THE INPUT »
━━━━━━━━━━

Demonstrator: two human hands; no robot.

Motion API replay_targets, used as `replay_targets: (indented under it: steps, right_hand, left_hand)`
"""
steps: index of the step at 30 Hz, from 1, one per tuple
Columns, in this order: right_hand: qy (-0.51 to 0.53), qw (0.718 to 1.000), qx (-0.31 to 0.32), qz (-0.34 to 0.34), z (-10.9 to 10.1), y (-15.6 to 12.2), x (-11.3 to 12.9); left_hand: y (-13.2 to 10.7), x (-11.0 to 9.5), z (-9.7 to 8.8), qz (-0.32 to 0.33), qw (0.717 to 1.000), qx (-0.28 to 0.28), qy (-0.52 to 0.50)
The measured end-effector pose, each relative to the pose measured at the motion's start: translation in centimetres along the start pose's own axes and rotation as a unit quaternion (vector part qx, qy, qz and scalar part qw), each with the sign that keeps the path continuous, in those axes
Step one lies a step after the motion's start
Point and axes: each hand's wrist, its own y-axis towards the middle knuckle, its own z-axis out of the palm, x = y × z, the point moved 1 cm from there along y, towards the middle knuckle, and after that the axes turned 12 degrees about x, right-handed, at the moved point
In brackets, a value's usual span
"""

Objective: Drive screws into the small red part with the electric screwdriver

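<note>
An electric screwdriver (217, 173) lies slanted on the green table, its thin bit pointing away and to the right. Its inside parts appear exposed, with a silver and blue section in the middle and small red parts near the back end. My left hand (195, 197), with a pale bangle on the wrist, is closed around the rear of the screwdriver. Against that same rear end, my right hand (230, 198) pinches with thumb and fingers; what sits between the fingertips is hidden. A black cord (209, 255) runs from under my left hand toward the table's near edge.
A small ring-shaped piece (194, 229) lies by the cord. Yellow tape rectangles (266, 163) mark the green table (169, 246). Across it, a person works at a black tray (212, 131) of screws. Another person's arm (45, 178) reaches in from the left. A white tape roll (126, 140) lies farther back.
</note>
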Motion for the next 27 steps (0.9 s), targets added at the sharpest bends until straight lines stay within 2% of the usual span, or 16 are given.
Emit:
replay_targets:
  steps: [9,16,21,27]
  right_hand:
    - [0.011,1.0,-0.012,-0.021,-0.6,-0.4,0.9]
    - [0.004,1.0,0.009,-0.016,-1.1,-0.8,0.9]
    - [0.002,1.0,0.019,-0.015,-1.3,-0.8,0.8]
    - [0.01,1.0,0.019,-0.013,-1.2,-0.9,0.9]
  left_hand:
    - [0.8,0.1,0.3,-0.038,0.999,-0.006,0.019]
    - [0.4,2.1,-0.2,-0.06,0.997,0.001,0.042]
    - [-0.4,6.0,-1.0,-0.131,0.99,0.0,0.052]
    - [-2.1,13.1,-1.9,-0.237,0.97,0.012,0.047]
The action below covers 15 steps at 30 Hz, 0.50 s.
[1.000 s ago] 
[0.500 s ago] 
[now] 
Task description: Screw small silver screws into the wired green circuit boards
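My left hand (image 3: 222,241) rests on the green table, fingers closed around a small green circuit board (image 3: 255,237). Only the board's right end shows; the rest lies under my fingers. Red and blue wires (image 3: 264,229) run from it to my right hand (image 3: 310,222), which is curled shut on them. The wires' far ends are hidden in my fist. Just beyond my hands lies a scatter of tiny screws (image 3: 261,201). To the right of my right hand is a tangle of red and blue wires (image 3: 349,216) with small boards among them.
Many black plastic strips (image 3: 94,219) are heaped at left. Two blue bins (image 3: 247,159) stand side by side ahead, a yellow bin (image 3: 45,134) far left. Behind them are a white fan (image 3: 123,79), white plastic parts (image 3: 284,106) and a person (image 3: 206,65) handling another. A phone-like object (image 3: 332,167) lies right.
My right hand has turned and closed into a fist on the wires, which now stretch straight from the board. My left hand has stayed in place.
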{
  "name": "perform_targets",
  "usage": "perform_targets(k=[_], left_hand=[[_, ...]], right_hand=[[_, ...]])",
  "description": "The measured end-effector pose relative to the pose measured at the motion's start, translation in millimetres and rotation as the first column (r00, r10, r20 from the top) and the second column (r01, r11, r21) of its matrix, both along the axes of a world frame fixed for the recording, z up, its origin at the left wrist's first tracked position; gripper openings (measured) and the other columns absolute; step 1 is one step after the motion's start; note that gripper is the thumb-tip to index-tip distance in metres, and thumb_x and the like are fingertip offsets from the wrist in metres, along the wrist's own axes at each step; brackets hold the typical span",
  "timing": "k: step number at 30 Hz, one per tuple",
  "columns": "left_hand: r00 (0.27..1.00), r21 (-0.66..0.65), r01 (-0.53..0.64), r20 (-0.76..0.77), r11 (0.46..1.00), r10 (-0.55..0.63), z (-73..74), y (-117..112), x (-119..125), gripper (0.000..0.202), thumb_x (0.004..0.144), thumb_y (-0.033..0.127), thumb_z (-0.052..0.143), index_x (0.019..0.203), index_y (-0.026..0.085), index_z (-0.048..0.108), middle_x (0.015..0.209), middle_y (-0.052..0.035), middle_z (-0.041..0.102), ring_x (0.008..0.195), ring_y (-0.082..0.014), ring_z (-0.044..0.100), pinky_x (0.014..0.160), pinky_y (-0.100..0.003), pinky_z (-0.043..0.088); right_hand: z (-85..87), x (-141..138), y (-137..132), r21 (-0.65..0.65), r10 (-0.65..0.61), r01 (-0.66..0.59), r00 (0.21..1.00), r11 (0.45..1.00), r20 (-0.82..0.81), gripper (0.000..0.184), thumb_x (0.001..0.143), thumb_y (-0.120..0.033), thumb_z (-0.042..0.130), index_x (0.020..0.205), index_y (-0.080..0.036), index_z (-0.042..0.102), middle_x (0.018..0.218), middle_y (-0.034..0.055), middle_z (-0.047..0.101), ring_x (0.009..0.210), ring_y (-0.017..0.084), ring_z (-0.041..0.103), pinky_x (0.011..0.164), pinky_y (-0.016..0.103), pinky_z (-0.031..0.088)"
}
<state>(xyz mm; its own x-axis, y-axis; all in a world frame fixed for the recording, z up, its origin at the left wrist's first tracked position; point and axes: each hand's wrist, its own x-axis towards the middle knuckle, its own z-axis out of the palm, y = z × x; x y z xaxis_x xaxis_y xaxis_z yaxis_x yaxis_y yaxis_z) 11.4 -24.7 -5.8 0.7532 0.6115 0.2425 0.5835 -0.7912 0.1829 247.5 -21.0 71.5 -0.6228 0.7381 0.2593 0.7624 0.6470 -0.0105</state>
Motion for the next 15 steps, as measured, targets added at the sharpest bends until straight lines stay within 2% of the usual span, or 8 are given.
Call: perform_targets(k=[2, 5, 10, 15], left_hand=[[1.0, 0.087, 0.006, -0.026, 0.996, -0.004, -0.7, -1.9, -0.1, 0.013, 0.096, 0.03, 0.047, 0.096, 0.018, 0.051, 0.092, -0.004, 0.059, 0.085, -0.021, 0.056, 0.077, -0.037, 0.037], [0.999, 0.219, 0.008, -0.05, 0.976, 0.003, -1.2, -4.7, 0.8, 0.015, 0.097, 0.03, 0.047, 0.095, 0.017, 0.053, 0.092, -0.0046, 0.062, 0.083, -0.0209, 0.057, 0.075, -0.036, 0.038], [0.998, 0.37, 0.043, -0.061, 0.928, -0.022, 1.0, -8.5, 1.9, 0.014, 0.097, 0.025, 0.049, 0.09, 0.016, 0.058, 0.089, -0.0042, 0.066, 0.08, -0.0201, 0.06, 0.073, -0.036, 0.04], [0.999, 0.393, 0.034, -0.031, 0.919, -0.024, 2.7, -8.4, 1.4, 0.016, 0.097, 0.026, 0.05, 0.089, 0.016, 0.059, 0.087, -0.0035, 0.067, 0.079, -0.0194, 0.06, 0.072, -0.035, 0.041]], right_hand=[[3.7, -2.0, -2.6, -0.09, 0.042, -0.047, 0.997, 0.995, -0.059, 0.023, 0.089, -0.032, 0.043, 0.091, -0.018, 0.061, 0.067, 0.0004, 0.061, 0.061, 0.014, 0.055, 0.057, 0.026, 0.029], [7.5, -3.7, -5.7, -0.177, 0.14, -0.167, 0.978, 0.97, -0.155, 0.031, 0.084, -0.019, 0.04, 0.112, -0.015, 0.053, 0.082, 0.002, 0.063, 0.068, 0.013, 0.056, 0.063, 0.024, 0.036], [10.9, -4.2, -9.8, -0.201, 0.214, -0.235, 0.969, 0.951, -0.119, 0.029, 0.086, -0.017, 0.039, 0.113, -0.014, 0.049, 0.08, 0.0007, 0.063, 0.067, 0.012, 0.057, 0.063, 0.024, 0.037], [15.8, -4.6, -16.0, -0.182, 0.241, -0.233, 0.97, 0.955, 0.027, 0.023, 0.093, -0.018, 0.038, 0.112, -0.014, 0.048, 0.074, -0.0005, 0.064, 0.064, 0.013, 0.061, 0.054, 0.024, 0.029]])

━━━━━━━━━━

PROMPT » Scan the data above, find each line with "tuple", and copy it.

YOUR RESPONSE »
steps: index of the step at 30 Hz, from 1, one per tuple
  "timing": "k: step number at 30 Hz, one per tuple",

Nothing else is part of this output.